Ivett confie que vivre avec ses parents n’est pas une contrainte, mais un vrai plaisir. « Mes parents sont des grands-parents jeunes d’esprit, centrés sur les enfants et très serviables. Ils adorent ma fille et je suis heureuse d’être entourée d’une famille aimante pendant mon temps libre. Je fais les courses, on cuisine ensemble, et on va même au yoga en famille. »
Selon les thérapeutes familiaux, pour préserver l’harmonie, il est essentiel que la génération plus âgée considère l’adulte vivant chez ses parents comme un égal, et non comme un enfant. En évitant de s’immiscer dans son mode de vie ou ses habitudes, et sans chercher à le contrôler, les conflits sont beaucoup moins fréquents.
D’autres souffrent de cette situation
Vince sait trop bien ce que c’est de vivre sous le même toit que des parents qui rendent la vie difficile. « Mes parents me reprochent chaque jour d’avoir raté ma vie. Le garçon du voisin, Tomika, est médecin à l’étranger et gagne bien sa vie. Il a une belle famille et revient en voiture de luxe pour Noël. »
Vince avait cautionné un prêt pour un ami, mais celui-ci a fait faillite et la banque a réclamé le remboursement à Vince. Il a dû vendre son appartement et retourner vivre chez ses parents. « Ils ne comprennent pas à quel point c’est dur pour moi. J’aimerais avoir une belle famille, mais je n’ai jamais osé présenter une amie à mes parents, de peur qu’ils me traitent encore d’échec. De plus, à mon âge, les femmes attendent souvent que l’homme ait son propre logement et un revenu stable. J’ai ce dernier point, mais la majeure partie de mon salaire part au remboursement du prêt ou aux charges, auxquelles je contribue bien sûr à la maison. »

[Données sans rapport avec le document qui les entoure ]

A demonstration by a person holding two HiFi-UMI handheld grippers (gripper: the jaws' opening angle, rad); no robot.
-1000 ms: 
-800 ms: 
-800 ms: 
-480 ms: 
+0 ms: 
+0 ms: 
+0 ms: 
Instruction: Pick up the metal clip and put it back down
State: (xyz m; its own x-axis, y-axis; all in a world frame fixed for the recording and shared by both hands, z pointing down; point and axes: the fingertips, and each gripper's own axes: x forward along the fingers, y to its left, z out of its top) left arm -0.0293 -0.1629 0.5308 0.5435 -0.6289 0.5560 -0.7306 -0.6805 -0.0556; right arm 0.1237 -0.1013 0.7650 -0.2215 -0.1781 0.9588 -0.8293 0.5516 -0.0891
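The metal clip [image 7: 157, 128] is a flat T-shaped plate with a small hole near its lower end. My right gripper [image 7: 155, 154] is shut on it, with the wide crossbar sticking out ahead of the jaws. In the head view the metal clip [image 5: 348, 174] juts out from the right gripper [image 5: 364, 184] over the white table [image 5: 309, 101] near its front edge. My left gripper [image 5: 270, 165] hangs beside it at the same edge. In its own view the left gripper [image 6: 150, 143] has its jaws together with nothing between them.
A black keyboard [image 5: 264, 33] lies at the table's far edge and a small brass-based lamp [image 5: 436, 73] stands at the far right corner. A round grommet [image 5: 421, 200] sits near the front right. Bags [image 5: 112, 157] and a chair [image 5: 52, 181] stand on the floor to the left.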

Parfois, c’est la faute des parents
Jennifer Hornberger écrit dans son livre que beaucoup d’adultes vivant chez leurs parents ressentent cela comme un fardeau mental, une incapacité à mener une vie autonome. Selon cette thérapeute familiale, le comportement des parents est souvent la raison pour laquelle l’enfant ne parvient pas à quitter le nid familial.
Certaines mères savent habilement retenir leur enfant. Sans jamais en parler ouvertement, elles suscitent chez lui (fille ou garçon) un sentiment de culpabilité à l’idée de partir vivre seul.

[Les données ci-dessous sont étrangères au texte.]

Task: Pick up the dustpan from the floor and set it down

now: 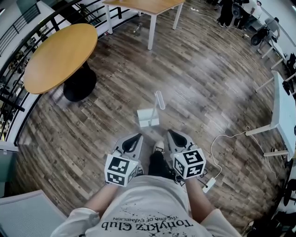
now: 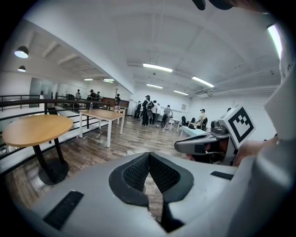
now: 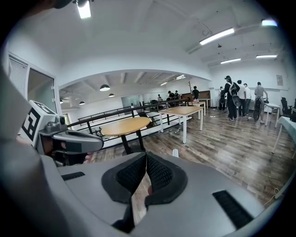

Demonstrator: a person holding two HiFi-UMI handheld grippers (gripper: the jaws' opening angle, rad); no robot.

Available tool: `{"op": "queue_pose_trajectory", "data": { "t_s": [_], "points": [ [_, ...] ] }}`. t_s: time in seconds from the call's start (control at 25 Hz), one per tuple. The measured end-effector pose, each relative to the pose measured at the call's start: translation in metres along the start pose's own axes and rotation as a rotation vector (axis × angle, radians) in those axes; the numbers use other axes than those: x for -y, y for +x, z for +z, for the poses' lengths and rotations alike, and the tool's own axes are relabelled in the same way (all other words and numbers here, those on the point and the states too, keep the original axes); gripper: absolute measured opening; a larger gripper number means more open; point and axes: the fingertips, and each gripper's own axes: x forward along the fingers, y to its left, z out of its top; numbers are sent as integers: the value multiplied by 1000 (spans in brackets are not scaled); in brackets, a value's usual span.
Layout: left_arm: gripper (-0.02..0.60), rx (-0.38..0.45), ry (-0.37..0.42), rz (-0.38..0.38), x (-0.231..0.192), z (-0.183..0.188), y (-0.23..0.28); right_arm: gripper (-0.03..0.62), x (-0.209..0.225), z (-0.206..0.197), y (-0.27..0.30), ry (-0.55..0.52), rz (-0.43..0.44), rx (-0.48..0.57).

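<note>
Both closed and empty, left claw (image 1: 137, 136) and right claw (image 1: 170, 132) hover near one dustpan (image 1: 148, 117) on the floor (image 1: 208, 83).

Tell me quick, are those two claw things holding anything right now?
Left gripper: closed, holding nothing.
Right gripper: closed, holding nothing.

An open-plan office or lab floor on an upper level: wood-plank floor (image 1: 208, 83), round wooden table (image 1: 60, 55) beside a black railing (image 2: 27, 99), long tables (image 1: 148, 7), white desks (image 1: 283, 106), ceiling strip lights (image 2: 157, 68), people standing in a group (image 2: 148, 109) farther back.
</note>
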Motion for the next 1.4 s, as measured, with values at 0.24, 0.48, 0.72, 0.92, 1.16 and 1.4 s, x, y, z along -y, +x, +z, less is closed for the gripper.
{"op": "queue_pose_trajectory", "data": {
  "t_s": [0.24, 0.48, 0.72, 0.92, 1.16, 1.4],
  "points": [
    [23, -13, -18, 50, -19, 16, 45, 26, 44, 18, 34, 4, 27, -1],
    [23, 6, -62, 80, -36, 53, 101, 26, 93, 45, 71, -10, 56, -18],
    [23, 3, -42, 134, -34, 68, 141, 26, 129, 57, 87, -26, 89, -21],
    [23, 7, -51, 164, -25, 73, 163, 26, 145, 54, 96, -40, 142, -30],
    [23, -6, -49, 176, -17, 70, 169, 26, 155, 49, 102, -35, 154, -41],
    [23, -14, -50, 186, -27, 77, 170, 26, 161, 53, 108, -13, 141, -39]
  ]
}}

Il arrive de plus en plus souvent que, après un détour plus ou moins long, l’enfant retourne chez ses parents. Un divorce difficile, des soucis financiers, ou pire, une maladie, peuvent expliquer qu’un adulte qui vivait séparé retrouve sa chambre d’enfant. Dans tous les cas, c’est un recul, et les conflits sont presque inévitables, souligne Hornberger.
Dans certains cas, c’est naturel
C’est une chose de rendre visite à ses parents quelques fois par an, de passer de bons moments ensemble et d’attendre avec impatience la prochaine rencontre. C’en est une autre de déposer sa valise pour un long séjour. Dans certaines cultures, il est naturel que plusieurs générations vivent ensemble et s’entraident. Mais la société moderne va dans une autre direction. Aujourd’hui, un homme ou une femme de 40 ans vivant encore chez ses parents doit s’attendre à ce que les gens le remarquent et en parlent derrière son dos.